What the task requires => When you copy the listing, skip the images and return each line verbatim.
** Given information follows **
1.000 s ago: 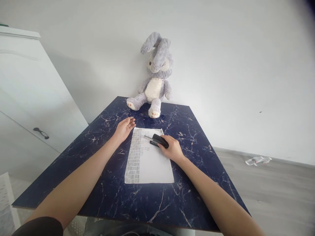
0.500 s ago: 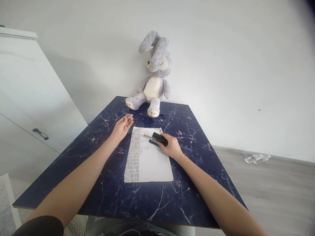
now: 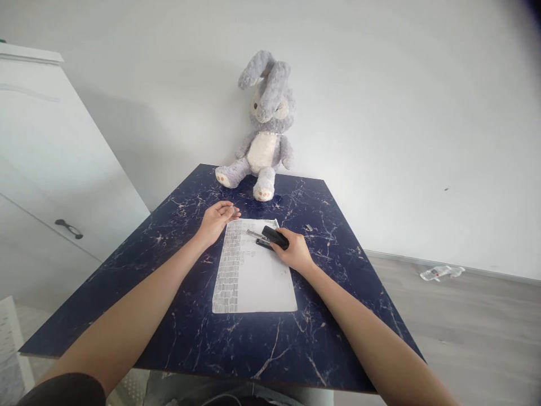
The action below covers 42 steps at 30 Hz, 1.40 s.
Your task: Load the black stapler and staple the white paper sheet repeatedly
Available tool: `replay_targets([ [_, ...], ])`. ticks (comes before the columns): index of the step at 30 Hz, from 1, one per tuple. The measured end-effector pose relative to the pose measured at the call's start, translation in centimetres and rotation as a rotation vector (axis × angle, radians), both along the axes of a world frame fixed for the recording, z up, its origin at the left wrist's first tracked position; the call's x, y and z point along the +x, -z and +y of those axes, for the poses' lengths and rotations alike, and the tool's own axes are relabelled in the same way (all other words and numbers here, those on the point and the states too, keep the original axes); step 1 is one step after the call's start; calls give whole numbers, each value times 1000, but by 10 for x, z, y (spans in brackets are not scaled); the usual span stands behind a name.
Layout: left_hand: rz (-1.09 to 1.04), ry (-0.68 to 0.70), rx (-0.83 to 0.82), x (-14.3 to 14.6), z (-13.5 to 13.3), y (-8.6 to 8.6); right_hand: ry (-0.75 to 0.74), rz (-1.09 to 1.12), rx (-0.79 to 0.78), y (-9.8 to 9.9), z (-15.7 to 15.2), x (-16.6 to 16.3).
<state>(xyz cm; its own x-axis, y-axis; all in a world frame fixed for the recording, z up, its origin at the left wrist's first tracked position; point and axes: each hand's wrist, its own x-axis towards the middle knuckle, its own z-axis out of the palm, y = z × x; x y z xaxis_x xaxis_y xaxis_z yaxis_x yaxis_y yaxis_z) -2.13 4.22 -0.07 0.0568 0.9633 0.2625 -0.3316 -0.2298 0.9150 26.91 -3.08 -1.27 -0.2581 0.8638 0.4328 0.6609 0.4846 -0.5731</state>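
My right hand (image 3: 292, 248) is wrapped around a black stapler (image 3: 274, 237), which is tilted over the sheet of paper. The stapler's top is lifted, and its metal magazine (image 3: 256, 234) points left. Near the paper's upper left corner, my left hand (image 3: 216, 221) pinches a small silvery strip of staples (image 3: 234, 209) at its fingertips. Below both hands the white paper (image 3: 264, 287) lies flat, with a printed grey pattern down its left side. A second small strip of staples (image 3: 309, 228) rests on the table to the right of the stapler.
A grey plush rabbit (image 3: 262, 152) sits at the back of the dark blue marbled table (image 3: 177, 316), against the wall. At the left stands a white cabinet (image 3: 54, 146) with a dark handle. A clear plastic bottle (image 3: 435, 273) lies on the floor at the right.
My left hand has moved right and slightly down, toward the stapler, and its fingers have closed more around the strip of staples. My right hand and the stapler have hardly moved.
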Motion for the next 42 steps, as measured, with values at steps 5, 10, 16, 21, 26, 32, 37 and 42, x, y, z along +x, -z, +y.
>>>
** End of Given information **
Answer for the task =>
1.000 s ago: 
0.500 s ago: 
now: 
The action below covers 42 steps at 30 Hz, 1.40 s.
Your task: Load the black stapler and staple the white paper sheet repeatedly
Available tool: `replay_targets([ [_, ...], ])`. ticks (comes before the columns): index of the step at 30 Hz, from 1, one per tuple. The measured end-effector pose relative to the pose measured at the call's start, translation in centimetres and rotation as a rotation vector (axis × angle, radians), both along the axes of a world frame fixed for the recording, z up, its origin at the left wrist's first tracked position; the call's x, y and z point along the +x, -z and +y of those axes, for the poses' lengths and rotations alike, and the tool's own axes are relabelled in the same way (all other words and numbers here, those on the point and the states too, keep the original axes); step 1 is one step after the call's start; calls give whole numbers, each value times 1000, but by 10 for x, z, y (spans in brackets are not scaled); the usual span stands behind a name.
Layout: left_hand: rz (-1.09 to 1.04), ry (-0.68 to 0.70), rx (-0.83 to 0.82), x (-14.3 to 14.6), z (-13.5 to 13.3), y (-8.6 to 8.6); right_hand: ry (-0.75 to 0.74), rz (-1.09 to 1.12), rx (-0.79 to 0.78), y (-9.8 to 9.9), z (-15.7 to 15.2), x (-16.6 to 16.3).
<state>(xyz cm; its own x-axis, y-axis; all in a world frame fixed for the recording, z up, its origin at the left wrist's first tracked position; point and axes: each hand's wrist, its own x-axis towards the middle knuckle, its own z-axis out of the palm, y = z × x; x y z xaxis_x xaxis_y xaxis_z yaxis_x yaxis_y yaxis_z) -2.13 4.22 -0.07 0.0568 0.9633 0.2625 -0.3316 -0.2298 0.9150 26.91 -3.08 -1.27 -0.2581 0.8638 0.4328 0.6609 0.4846 -0.5731</state>
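My right hand (image 3: 292, 248) is wrapped around a black stapler (image 3: 274, 237), which is tilted over the sheet of paper. The stapler's top is lifted, and its metal magazine (image 3: 256, 234) points left. Near the paper's upper left corner, my left hand (image 3: 216, 221) pinches a small silvery strip of staples (image 3: 234, 209) at its fingertips. Below both hands the white paper (image 3: 264, 287) lies flat, with a printed grey pattern down its left side. A second small strip of staples (image 3: 309, 228) rests on the table to the right of the stapler.
A grey plush rabbit (image 3: 262, 152) sits at the back of the dark blue marbled table (image 3: 177, 316), against the wall. At the left stands a white cabinet (image 3: 54, 146) with a dark handle. A clear plastic bottle (image 3: 435, 273) lies on the floor at the right.
My left hand has moved right and slightly down, toward the stapler, and its fingers have closed more around the strip of staples. My right hand and the stapler have hardly moved.
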Motion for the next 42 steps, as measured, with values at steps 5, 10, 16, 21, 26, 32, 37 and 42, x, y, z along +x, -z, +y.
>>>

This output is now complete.